**AIM OF THE EXERCISE**
Using the entries below, output each line exactly from the first through the one that contains "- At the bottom".

Source data
= = = = =
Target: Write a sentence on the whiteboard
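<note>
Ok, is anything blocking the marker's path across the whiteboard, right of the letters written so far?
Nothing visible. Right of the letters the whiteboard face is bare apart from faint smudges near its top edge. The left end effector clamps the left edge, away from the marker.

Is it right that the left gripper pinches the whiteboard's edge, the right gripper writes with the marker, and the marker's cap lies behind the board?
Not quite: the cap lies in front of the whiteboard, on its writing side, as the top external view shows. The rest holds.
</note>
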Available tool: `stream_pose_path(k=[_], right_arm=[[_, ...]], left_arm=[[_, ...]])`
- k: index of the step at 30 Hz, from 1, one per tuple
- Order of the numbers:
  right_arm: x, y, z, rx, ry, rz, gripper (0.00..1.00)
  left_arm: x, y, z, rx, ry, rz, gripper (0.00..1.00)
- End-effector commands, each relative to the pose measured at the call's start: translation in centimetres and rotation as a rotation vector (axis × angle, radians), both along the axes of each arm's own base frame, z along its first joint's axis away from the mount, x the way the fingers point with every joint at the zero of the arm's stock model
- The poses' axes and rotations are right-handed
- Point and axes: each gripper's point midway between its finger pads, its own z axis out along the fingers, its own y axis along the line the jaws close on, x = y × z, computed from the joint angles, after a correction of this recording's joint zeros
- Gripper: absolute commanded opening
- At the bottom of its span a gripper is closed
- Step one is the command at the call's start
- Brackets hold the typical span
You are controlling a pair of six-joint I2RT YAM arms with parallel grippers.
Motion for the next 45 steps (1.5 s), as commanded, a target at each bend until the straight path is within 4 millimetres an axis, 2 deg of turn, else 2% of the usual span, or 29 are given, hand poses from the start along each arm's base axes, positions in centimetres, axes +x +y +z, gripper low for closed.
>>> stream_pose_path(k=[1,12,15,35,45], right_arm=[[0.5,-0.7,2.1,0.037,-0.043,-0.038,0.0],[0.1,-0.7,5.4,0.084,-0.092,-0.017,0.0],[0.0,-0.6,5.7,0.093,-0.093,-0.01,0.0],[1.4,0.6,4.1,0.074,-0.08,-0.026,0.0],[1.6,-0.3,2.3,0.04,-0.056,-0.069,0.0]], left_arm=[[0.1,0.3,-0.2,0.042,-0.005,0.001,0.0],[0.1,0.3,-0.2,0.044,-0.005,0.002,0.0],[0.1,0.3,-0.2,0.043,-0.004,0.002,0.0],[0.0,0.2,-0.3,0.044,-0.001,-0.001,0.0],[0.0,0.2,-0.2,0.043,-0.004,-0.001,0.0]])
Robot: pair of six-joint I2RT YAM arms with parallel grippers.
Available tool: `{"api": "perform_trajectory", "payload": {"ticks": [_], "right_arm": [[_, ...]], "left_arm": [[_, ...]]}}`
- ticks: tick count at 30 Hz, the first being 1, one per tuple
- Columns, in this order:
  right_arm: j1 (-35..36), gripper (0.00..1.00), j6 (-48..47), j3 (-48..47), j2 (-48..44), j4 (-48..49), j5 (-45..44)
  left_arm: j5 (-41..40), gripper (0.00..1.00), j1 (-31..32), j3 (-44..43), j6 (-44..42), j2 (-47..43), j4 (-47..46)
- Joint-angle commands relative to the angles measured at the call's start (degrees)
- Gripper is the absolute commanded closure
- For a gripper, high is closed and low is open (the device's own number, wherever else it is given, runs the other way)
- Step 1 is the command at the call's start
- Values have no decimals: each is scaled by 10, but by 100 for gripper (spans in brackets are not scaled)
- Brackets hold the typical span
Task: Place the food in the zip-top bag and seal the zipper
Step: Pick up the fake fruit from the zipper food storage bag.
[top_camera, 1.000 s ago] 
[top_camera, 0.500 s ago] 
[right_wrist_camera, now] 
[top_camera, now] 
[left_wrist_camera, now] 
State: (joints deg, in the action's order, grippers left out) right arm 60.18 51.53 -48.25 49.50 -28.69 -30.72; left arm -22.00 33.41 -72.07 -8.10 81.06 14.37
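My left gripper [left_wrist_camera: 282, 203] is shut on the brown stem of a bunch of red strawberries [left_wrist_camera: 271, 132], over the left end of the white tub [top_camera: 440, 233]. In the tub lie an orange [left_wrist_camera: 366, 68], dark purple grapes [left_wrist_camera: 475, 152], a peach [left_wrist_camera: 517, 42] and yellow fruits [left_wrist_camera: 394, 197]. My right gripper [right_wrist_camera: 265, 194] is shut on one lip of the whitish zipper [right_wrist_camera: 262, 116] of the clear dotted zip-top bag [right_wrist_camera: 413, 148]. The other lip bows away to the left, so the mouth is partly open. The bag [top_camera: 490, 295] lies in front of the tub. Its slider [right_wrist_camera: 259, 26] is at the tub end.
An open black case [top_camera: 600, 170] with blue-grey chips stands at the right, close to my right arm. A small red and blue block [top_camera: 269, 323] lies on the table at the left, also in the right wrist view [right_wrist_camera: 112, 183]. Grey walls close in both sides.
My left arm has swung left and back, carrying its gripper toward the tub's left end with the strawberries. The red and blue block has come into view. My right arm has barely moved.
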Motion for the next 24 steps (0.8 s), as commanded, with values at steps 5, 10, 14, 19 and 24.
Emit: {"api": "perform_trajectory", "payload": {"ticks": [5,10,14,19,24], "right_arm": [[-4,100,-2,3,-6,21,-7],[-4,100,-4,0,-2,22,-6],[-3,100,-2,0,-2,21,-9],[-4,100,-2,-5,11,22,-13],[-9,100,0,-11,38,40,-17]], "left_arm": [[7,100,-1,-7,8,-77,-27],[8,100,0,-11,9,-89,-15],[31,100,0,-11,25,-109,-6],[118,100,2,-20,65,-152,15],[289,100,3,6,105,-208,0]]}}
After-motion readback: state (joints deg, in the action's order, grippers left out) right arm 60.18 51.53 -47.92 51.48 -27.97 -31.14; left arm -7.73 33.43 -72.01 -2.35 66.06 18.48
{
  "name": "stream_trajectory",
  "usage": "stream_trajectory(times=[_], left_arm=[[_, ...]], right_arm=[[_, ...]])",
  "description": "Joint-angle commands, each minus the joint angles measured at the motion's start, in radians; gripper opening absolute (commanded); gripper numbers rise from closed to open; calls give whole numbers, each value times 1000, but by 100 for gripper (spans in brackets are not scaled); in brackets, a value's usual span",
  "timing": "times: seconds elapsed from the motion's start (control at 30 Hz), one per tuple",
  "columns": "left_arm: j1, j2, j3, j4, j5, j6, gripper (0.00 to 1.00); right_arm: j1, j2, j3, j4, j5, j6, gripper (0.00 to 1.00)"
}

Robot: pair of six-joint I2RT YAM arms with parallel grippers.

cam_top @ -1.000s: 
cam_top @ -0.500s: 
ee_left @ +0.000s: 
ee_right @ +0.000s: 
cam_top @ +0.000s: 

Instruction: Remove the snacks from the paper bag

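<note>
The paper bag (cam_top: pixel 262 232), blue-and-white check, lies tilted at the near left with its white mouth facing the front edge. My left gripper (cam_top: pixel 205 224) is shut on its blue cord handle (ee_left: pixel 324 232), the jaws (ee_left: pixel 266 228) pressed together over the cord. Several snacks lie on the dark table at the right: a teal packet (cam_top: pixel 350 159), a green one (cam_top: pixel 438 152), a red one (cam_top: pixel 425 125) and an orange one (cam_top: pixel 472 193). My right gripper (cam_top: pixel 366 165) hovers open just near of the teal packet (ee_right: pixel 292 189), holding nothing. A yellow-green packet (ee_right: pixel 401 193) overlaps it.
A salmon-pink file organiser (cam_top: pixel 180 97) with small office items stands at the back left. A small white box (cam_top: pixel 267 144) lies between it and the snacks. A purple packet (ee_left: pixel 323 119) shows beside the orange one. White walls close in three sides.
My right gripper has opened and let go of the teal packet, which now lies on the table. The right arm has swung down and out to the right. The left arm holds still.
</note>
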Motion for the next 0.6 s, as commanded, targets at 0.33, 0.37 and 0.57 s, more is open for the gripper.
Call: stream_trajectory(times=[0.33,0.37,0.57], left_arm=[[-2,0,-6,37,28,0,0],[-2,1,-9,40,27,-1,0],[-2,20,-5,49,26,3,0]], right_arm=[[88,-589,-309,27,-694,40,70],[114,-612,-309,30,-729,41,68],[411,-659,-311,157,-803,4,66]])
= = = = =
**RESPONSE FOR THIS EXERCISE**
Target: Write a sentence on the whiteboard
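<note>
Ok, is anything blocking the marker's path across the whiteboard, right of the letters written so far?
Nothing visible. Right of the letters the whiteboard face is bare apart from faint smudges near its top edge. The left end effector clamps the left edge, away from the marker.

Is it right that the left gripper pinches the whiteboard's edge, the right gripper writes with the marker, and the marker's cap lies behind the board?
Not quite: the cap lies in front of the whiteboard, on its writing side, as the top external view shows. The rest holds.
</note>
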Available tool: `stream_pose_path(k=[_], right_arm=[[_, ...]], left_arm=[[_, ...]])`
- k: index of the step at 30 Hz, from 1, one per tuple
- Order of the numbers:
  right_arm: x, y, z, rx, ry, rz, gripper (0.00..1.00)
  left_arm: x, y, z, rx, ry, rz, gripper (0.00..1.00)
- End-effector commands, each relative to the pose measured at the call's start: translation in centimetres and rotation as a rotation vector (axis × angle, radians), both along the axes of each arm's own base frame, z along its first joint's axis away from the mount, x the way the fingers point with every joint at the zero of the arm's stock model
- The poses' axes and rotations are right-handed
- Point and axes: each gripper's point midway between its finger pads, its own z axis out along the fingers, its own y axis along the line the jaws close on, x = y × z, computed from the joint angles, after a correction of this recording's joint zeros
- Gripper: absolute commanded opening
- At the bottom of its span a gripper is closed

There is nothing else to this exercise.